--- PROBLEM STATEMENT ---
Once the line holding "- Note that" is found in the listing below, write it out and each later line exactly, up to and including the one holding "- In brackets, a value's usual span".

--- SOURCE DATA ---
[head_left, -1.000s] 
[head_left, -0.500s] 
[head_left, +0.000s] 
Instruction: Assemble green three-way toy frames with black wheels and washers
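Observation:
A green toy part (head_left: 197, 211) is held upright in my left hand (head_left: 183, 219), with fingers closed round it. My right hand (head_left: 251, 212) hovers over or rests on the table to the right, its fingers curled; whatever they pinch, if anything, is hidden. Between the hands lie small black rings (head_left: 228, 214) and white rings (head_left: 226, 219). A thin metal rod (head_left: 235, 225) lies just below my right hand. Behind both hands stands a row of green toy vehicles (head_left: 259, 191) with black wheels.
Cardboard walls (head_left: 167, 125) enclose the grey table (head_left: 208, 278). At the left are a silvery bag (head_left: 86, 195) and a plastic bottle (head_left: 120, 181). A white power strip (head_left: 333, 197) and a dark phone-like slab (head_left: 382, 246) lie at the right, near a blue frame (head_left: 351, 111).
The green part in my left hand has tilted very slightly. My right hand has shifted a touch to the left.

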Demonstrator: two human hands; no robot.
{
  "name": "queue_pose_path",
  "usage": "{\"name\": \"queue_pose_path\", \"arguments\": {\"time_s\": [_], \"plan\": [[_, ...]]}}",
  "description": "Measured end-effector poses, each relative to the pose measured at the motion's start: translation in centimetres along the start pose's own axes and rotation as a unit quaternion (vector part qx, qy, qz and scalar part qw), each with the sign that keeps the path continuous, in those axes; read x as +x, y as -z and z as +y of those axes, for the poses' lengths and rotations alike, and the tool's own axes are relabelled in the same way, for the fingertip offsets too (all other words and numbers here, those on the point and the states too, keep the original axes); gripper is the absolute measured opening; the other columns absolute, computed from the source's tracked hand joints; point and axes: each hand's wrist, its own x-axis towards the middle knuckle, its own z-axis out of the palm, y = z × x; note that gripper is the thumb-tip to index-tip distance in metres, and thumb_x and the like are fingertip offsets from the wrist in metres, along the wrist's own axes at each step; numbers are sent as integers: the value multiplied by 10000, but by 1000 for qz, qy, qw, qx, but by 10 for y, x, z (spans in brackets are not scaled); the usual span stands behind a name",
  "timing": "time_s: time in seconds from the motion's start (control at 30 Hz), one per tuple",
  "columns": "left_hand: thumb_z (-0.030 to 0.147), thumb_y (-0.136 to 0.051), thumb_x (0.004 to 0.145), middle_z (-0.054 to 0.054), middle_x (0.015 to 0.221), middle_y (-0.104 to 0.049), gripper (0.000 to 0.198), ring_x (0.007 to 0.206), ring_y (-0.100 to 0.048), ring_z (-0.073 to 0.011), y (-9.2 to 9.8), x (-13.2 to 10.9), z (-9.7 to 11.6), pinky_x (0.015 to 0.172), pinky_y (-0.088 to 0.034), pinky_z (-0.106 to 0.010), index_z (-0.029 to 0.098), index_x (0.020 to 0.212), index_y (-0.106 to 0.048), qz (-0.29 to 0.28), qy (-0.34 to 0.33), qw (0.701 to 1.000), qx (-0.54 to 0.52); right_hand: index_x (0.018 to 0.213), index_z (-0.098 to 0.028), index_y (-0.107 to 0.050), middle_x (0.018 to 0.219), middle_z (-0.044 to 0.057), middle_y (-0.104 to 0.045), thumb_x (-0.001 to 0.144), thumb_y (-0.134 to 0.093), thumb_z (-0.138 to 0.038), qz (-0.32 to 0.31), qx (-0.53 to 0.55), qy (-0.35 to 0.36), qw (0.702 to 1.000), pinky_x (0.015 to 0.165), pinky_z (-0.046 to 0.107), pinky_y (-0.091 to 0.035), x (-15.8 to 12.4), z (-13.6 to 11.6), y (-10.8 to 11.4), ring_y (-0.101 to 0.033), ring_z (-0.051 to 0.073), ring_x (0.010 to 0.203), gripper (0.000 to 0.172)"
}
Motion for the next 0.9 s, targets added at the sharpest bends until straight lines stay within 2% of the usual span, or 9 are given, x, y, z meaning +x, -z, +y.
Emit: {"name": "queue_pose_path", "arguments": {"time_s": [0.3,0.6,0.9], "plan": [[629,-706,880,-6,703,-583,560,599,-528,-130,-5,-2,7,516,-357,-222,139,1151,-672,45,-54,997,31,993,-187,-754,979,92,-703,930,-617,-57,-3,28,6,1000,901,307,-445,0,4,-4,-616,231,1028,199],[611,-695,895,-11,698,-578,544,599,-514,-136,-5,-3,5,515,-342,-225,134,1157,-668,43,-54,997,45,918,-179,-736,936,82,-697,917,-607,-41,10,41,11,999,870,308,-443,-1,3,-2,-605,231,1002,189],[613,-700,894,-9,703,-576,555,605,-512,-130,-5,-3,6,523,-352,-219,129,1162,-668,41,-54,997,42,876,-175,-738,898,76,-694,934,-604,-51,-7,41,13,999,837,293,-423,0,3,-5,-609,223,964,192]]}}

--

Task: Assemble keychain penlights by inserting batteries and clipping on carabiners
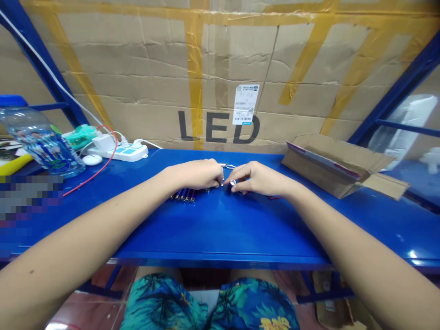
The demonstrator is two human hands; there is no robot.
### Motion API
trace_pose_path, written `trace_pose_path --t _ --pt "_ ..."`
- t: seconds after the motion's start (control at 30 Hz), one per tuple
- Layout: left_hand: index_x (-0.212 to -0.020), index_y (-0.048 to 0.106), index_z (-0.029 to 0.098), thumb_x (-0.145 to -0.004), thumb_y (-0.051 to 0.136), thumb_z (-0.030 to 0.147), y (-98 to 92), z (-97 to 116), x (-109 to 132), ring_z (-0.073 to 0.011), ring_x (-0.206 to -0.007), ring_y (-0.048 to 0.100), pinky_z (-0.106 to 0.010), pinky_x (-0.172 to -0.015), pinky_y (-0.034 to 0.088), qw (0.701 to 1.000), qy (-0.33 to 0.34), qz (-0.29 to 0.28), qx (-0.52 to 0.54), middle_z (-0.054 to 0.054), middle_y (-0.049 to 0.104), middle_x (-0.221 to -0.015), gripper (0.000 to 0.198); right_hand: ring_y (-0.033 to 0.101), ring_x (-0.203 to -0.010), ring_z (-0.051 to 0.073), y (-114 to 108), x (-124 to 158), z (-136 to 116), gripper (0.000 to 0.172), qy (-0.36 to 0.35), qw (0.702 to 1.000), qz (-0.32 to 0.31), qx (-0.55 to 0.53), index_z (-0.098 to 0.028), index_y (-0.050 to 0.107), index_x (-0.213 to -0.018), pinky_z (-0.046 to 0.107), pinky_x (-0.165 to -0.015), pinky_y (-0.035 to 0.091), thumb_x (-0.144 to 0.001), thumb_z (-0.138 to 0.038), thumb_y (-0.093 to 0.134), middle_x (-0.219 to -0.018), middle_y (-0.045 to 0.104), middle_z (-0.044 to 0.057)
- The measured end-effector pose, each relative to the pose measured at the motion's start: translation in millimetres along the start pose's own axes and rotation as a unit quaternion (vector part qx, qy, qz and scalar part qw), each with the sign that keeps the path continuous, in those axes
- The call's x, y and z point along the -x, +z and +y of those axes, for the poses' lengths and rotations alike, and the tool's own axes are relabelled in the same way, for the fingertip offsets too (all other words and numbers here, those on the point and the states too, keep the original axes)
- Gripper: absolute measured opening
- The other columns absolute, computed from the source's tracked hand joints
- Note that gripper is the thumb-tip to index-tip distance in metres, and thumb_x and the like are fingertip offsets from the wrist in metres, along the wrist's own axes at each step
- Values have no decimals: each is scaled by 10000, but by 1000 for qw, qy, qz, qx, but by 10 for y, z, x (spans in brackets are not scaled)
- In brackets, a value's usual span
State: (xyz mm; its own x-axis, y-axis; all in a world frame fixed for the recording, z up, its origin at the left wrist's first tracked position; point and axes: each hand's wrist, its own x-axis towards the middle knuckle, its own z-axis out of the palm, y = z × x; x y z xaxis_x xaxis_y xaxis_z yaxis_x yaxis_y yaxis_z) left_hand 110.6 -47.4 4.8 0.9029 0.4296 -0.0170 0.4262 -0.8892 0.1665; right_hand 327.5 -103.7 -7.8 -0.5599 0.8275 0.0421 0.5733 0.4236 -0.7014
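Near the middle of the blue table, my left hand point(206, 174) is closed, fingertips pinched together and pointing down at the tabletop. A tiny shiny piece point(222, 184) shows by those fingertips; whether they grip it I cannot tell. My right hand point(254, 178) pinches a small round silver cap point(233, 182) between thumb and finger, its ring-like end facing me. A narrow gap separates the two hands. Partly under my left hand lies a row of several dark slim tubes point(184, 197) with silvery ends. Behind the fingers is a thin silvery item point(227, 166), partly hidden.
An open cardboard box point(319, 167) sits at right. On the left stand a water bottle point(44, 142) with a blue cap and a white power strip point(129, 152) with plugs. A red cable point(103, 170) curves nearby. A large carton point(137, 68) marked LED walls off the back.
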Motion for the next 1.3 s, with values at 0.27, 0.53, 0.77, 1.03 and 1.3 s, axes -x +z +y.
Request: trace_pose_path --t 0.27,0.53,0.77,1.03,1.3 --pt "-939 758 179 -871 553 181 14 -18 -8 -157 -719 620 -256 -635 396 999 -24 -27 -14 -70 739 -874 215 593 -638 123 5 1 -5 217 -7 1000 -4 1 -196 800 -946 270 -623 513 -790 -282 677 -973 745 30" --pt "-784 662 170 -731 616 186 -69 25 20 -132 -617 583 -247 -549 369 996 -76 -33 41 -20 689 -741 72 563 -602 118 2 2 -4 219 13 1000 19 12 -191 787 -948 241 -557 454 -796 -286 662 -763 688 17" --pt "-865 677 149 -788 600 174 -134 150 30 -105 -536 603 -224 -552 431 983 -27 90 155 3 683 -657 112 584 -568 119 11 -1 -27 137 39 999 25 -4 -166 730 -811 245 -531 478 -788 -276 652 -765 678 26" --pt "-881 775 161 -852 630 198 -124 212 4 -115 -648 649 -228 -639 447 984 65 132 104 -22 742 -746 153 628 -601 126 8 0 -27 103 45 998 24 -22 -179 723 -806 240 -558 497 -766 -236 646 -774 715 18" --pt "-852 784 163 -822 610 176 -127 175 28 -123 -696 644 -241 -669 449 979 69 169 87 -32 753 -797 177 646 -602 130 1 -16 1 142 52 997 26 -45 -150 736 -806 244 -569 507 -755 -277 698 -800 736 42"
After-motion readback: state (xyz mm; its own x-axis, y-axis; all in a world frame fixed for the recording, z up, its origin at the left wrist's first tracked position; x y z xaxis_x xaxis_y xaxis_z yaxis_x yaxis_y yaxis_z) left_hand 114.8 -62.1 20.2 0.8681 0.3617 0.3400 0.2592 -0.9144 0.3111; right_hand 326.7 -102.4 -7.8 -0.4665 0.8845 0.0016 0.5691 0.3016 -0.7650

--- ANSWER SPACE ---
- Note that gripper is the thumb-tip to index-tip distance in metres, and thumb_x and the like are fingertip offsets from the wrist in metres, along the wrist's own axes at each step
- Values have no decimals: each is scaled by 10000, but by 1000 for qw, qy, qz, qx, but by 10 for y, z, x (spans in brackets are not scaled)
- In brackets, a value's usual span

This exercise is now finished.